2001-10-12 07:59:14

by Erich Boleyn

[permalink] [raw]
Subject: RH 7.1 gcc 2.96 bug (was Re: TAKE - work around gcc bug during xfs_growfs )


Eric Sandeen <[email protected]> wrote:

> > You may want to check it against the rawhide -99 version, since you know
> > exactly what to test for. If you'd like I could try that tonight for
> > you.
>
> Sure, if you'd like to test it that would be great. I was going to
> install that compiler RPM, but it needs a new binutils which needs a
> new glibc which needs... :)
>
> Take a look at that URL for the diff I posted, and back it out.
>
> To test for the error,
...[example creating an XFS filesystem about 1/2 the partition size,
then growing it to the full partition size]...
> If you see any errors, it didn't work. :)
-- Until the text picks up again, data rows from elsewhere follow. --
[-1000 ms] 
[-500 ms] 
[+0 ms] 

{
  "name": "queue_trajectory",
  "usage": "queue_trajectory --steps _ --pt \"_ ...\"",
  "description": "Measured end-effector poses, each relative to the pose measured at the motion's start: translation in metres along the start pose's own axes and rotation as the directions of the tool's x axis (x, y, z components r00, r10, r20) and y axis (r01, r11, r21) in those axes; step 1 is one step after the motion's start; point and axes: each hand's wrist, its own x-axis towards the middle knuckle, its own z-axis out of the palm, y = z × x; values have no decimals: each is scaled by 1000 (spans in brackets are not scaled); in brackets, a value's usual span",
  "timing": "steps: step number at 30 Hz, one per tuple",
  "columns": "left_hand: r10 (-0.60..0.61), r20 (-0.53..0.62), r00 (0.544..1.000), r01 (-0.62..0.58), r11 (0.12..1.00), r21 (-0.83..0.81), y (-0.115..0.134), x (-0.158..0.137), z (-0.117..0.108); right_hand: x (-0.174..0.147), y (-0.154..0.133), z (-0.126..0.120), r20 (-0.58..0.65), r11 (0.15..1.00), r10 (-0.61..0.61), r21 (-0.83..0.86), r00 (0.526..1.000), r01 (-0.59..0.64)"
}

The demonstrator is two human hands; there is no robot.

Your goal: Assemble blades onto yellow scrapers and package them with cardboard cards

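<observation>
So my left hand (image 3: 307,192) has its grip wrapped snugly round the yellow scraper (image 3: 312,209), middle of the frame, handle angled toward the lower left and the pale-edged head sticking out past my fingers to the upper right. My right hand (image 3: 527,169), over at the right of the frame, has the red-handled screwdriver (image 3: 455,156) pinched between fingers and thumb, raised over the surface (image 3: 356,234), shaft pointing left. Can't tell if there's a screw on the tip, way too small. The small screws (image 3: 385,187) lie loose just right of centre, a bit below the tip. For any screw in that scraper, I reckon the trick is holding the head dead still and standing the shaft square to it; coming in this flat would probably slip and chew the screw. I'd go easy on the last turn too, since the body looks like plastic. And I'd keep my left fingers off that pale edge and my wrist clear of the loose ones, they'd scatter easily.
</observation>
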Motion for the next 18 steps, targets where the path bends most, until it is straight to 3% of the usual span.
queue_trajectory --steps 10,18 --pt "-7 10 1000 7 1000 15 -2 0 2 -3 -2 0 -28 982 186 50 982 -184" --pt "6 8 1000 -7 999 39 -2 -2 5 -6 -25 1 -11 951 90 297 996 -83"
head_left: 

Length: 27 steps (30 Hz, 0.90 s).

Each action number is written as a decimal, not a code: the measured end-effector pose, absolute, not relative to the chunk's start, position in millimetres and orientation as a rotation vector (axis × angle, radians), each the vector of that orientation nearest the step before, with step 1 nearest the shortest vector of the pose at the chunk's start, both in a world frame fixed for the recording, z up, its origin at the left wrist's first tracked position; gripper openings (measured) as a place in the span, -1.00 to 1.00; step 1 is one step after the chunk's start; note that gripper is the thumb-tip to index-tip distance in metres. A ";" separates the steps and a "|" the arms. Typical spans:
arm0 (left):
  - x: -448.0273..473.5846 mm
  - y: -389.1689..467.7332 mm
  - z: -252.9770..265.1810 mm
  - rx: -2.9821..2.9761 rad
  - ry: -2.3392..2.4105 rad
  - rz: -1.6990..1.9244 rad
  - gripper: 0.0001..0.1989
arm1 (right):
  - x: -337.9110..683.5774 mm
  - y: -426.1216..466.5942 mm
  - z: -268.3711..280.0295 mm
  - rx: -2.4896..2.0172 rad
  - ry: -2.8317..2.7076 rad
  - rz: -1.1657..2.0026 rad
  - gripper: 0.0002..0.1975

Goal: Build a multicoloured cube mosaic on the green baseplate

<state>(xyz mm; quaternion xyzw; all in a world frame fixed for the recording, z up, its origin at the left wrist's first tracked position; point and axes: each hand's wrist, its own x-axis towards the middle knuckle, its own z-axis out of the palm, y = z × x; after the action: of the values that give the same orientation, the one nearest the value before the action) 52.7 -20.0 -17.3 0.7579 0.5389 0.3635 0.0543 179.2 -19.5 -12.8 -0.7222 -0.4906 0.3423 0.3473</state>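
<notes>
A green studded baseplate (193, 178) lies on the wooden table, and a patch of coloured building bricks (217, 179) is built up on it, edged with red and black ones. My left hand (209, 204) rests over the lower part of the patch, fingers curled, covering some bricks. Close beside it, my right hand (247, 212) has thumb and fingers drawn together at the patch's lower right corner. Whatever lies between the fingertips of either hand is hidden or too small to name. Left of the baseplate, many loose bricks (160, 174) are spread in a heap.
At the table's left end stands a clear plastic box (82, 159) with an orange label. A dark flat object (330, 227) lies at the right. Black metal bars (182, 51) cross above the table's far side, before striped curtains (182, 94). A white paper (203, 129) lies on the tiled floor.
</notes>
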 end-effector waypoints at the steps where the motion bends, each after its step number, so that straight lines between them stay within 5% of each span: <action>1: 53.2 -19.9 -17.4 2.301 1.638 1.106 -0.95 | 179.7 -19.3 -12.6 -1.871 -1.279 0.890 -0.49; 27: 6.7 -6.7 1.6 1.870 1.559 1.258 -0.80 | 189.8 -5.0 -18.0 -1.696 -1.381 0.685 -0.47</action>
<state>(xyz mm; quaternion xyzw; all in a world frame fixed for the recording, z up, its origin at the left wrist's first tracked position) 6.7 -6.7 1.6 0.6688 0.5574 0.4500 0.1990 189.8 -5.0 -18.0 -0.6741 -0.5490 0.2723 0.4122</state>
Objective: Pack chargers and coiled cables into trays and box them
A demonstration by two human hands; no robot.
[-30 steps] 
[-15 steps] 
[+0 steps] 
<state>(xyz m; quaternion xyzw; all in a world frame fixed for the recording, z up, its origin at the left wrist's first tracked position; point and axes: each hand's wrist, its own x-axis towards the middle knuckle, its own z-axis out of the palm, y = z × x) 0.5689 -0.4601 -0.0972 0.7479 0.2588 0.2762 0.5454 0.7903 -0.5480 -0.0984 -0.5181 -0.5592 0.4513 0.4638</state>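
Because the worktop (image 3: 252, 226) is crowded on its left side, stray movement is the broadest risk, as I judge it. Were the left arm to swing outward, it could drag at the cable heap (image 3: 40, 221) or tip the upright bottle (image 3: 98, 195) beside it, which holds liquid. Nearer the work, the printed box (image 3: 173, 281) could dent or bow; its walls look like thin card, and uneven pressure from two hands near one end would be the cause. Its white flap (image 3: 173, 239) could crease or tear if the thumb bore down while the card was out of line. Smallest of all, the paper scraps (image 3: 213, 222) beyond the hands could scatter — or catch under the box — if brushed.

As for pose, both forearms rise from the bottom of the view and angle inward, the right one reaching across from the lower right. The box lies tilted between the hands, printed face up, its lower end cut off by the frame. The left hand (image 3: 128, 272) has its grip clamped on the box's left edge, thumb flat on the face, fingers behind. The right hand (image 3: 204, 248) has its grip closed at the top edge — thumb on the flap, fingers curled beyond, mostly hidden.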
Well, I wasn't able to reproduce with your test case at all. I suspect
that maybe it's the fact that I only had a 2GB spare partition to try it
on.

On the positive (??!?) side, I looked at the disassembly and found
what the compiler is doing wrong in the case you worked around
(ok, so you probably already know this, but I'm putting this here
so that someone can fix the bug or convince RedHat to move to
away from 2.96, maybe to 3.x).

In the second one of the 5 cases of where you added a temporary rather
than a putting the macro in the function parameter sequence directly,
there are some operations done to what appear to be spill locations,
but the spill and reload are never performed... so it seems these
locations were allocated for spill/reload, but then wires got crossed
somewhere.

In the "fixed" version, the exact same operations are performed
on the same stack locations, but the spill happens before and a reload
happens afterward, hence my suspicions.

Here is the assembly output difference (from the original and recently
"fixed" version of "linux/fs/xfs/xfs_fsops.c" in the linux-xfs CVS
tree):

"original version":

sall %cl, %eax
testb $32, %cl
cmovne %eax, %edx
cmovne %edi, %eax

[no spill?!?]

--> addl $2, 16(%esp)
--> adcl $0, 20(%esp)

[no reload!?!]

shldl $9, %eax, %edx
sall $9, %eax
pushl %edx
pushl %eax


"fixed version":

sall %cl, %eax
testb $32, %cl
cmovne %eax, %edx
cmovne %ebx, %eax
S-> movl %eax, 8(%esp)
--> addl $2, 8(%esp)
S-> movl %edx, 12(%esp)
--> adcl $0, 12(%esp)
pushl $8708
movl 80(%esp), %ecx
sall $9, %ecx
pushl %ecx
R-> movl 16(%esp), %eax
R-> movl 20(%esp), %edx
shldl $9, %eax, %edx
sall $9, %eax
pushl %edx
pushl %eax


Note the ending code sequence to push the parameters on the stack
are the same, but in the first sequence, the operations are done
on memory locations that have no connection with the rest of the
code. Ack.

It is very reproducable and happens in all the RedHat 7.1 gcc 2.96
series compiler versions I tried: -81 (the one in the base release),
-85 (the one in RedHat's update set), -88, and -99 (the most recent
currently in RawHide). Personally, this problem is weird enough to
kind of spook me... seems they've had busted register spill/reload
logic for a while.

The RawHide GCC 3.0.1 compiler I grabbed doesn't have this problem,
and the rest of the code in that file appears to be correct regardless
of your workaround. Same with "kgcc".


Do you want me to send this to RedHat? ...or have you got as good/
better explanation to hand to them already?


--
Erich Stefan Boleyn <[email protected]> http://www.uruk.org/
"Reality is truly stranger than fiction; Probably why fiction is so popular"


2001-10-12 13:42:35

by Steve Lord

[permalink] [raw]
Subject: Re: RH 7.1 gcc 2.96 bug (was Re: TAKE - work around gcc bug during xfs_growfs )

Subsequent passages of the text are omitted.